Since the agreement in radial velocity is now rather good, it makes sense to look at the deviations from global motion by looking at the features on the residual velocity map (Fig. 8):

6 Discussion

The geometry of the Northern Arm has been studied from its velocity map, leading to the conclusion that it may not be planar, but rather is a three-dimensional structure. The best model discussed above, which uses a central mass of 3 $\times$ $10^6~M_\odot$ , has been used as the initial guess for another adjustment using 4 $\times$ $10^6~M_\odot$ . With this value of the central mass, every remark made above is still valid. The $\langle \chi^2 \rangle$ is slightly degraded, but not significantly changed. This analysis cannot provide stringent constraints on the central mass.

Figure 8a is quite compatible with the Northern Arm indeed being the ionized surface of a neutral cloud (as suggested by Jackson et al. 1993; Telesco et al. 1996). This figure also suggests that the Northern Arm and the Western Arc may be two parts of the same physical structure. The velocity derived from the model agrees with the measured velocity of the Western Arc within $\simeq$ 50 km s^-1 (which is reasonable since it is an extrapolation) and has the right gradient, but this coincidence is lost when a central mass of 4 $\times$ $10^6~M_\odot$ is used. However, the adjustment is not made over the entire Northern Arm, since our field of view is limited. The same study on a complete map of the Northern Arm would probably show whether the Northern Arm and Western Arc are one and the same physical feature. In any case, the orbital plane of the Northern Arm is very close to that of the CND, which suggests that the Northern Arm may have originated from a cloud in a stable orbit inside the CND, which would have been extracted from there through a cloud-cloud collision for instance. However, from their study of proper motions of features in the Minispiral, Yusef-Zadeh et al. (1998) show that some material of the Northern Arm seems to be on hyperbolic orbits, which we confirm, and which implies that the captured clouds lose some mass in their process of evolution into long filaments. The tangential velocity field of the Northern Arm (Fig. 7) is interestingly similar to the magnetic field derived by Aitken et al. (1998), which is easily explained by the shear in our model.

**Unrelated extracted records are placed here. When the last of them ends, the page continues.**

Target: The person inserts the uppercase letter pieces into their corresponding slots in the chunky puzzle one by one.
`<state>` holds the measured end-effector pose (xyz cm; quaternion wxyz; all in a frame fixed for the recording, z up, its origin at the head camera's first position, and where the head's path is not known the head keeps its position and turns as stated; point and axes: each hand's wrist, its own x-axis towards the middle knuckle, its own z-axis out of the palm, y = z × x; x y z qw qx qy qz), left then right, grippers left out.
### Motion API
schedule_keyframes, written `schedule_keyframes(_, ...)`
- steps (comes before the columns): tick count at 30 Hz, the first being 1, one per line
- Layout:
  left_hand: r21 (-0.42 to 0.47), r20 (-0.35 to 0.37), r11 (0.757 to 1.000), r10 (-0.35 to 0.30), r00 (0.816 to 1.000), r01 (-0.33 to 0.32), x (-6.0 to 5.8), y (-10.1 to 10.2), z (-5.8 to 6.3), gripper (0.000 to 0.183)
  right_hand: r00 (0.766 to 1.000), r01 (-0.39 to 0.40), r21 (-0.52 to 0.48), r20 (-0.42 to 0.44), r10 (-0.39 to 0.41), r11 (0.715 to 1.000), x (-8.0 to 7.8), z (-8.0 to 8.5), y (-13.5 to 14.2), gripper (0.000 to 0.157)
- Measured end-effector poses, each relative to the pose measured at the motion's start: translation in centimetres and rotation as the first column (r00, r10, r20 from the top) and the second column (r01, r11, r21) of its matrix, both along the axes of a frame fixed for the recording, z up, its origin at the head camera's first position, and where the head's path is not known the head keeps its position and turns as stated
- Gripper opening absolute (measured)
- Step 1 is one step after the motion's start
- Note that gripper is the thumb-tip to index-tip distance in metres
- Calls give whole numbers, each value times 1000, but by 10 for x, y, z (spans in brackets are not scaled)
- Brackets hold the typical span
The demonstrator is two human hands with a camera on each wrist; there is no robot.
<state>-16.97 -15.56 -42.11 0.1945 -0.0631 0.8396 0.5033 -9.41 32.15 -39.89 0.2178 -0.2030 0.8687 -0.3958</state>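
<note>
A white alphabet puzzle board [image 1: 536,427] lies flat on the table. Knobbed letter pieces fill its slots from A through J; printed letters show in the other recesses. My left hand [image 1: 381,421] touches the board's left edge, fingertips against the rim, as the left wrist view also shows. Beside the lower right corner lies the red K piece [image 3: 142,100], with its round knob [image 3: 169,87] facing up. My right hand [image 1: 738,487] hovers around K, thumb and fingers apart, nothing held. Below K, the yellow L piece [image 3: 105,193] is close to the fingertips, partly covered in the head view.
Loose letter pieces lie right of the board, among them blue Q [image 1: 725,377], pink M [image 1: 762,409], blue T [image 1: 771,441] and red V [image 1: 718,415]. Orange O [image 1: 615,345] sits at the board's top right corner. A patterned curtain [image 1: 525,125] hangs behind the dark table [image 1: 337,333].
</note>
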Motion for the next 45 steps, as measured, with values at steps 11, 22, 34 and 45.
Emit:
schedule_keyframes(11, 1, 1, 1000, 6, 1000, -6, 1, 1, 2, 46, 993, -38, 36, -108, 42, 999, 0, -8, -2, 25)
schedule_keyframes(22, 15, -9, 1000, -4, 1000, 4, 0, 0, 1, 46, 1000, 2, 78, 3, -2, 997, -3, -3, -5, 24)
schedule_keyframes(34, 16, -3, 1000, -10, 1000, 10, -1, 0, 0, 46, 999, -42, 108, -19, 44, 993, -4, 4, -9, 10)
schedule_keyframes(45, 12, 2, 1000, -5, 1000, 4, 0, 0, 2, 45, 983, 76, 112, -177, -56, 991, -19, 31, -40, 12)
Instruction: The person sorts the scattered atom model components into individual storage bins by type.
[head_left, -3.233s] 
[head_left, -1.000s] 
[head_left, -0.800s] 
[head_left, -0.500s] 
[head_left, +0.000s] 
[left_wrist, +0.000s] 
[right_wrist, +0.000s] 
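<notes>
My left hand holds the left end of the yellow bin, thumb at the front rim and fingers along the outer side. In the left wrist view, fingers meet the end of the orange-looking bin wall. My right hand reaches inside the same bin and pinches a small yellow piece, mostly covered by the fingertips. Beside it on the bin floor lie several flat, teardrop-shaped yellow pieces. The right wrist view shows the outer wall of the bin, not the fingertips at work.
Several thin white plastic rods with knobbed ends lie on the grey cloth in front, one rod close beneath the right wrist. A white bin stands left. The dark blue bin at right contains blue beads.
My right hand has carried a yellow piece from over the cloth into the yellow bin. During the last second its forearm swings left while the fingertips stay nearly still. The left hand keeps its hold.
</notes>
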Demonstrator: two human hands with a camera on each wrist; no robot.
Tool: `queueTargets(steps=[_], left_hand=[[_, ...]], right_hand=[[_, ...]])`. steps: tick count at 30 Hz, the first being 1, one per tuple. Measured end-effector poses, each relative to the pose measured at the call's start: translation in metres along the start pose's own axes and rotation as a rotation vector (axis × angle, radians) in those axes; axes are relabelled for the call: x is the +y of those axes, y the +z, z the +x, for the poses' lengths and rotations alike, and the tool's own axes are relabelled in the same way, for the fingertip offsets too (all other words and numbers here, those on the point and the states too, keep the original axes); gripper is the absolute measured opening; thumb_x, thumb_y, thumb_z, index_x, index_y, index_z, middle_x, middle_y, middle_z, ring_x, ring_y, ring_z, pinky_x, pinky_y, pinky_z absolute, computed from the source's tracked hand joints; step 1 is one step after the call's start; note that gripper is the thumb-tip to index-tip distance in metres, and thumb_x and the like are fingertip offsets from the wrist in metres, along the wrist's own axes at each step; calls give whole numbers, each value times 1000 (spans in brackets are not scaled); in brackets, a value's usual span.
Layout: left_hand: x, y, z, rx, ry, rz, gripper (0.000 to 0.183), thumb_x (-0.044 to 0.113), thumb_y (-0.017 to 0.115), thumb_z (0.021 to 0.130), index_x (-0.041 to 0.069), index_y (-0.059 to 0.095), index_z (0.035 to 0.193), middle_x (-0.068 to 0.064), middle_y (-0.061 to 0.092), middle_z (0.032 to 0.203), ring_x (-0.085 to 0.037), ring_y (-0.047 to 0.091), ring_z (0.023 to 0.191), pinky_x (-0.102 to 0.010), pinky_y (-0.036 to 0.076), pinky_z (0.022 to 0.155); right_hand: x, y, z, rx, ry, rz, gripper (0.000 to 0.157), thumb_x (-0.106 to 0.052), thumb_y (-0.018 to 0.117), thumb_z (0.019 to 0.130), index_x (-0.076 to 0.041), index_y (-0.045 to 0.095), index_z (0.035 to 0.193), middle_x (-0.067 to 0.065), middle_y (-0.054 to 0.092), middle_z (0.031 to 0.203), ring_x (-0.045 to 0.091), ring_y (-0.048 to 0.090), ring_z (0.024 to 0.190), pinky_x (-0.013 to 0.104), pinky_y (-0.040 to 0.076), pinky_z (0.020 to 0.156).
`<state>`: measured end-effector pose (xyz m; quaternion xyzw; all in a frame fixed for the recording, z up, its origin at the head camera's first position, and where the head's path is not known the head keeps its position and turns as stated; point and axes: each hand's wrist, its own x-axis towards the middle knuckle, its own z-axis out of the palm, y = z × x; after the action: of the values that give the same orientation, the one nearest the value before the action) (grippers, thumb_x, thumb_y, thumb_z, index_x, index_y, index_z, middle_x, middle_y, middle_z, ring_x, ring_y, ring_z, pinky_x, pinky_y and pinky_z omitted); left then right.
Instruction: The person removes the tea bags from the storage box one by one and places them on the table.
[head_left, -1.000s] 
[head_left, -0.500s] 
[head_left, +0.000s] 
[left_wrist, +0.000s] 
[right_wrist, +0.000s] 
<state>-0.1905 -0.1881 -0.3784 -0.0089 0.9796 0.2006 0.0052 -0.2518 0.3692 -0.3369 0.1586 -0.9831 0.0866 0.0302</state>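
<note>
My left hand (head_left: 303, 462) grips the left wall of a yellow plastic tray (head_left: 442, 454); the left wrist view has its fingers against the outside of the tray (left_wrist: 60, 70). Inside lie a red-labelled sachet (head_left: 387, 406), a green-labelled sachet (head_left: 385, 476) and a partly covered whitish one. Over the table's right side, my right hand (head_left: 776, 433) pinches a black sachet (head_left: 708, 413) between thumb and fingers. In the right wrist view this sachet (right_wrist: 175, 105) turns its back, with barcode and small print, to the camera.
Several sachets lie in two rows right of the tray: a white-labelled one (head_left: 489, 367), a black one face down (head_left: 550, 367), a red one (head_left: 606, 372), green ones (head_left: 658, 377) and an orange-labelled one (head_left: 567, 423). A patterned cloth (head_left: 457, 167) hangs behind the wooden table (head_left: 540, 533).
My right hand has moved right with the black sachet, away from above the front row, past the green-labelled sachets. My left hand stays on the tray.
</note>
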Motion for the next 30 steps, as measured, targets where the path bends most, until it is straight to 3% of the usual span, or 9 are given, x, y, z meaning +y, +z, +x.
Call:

We have shown that at least two structures are thick, dusty clouds, because their extinction factor is of the order of several $10\%$ at 2 $\mu$ m: the Eastern Bridge and the edges of the Minicavity in the Northern Arm. From the wider field in Pa $\alpha$ , we can assume that the Eastern Bridge is an east-west elongated cloud, of which only the western part is in the field of view of BEAR. If this cloud is moving westwards along its principal axis, this western part must be the leading side of the cloud along its orbit, which would explain the lack of shear inferred from its velocity map.

The presence of three isolated ionized gas structures (the Western Bridge, the Northern Arm Chunk and the Bar Overlay) in addition to the standard large flows and to the Eastern Bridge, which seems to be another flow, has been demonstrated. Some of these structures may be isolated gas patches, but it is also possible that some of them are regions of the neutral clouds in which ionized fronts form the Minispiral, locally excited. For instance, the Bar Overlay, the velocity map for which is very similar to that of the Bar, may be a region belonging to the same neutral cloud as the Bar, which would be locally excited by GCIRS 34W. The [He I]/[Br $\gamma$ ] line ratio is significantly higher for these tenuous features than for the standard Northern Arm, Eastern Arm and Bar. This ratio is variable across each structure, which can basically be explained in two ways: first, it can be the trace of local enrichment of the gas in helium, and second, it can be due to local enhancements of the excitation, either because of a stronger UV field or of shocks.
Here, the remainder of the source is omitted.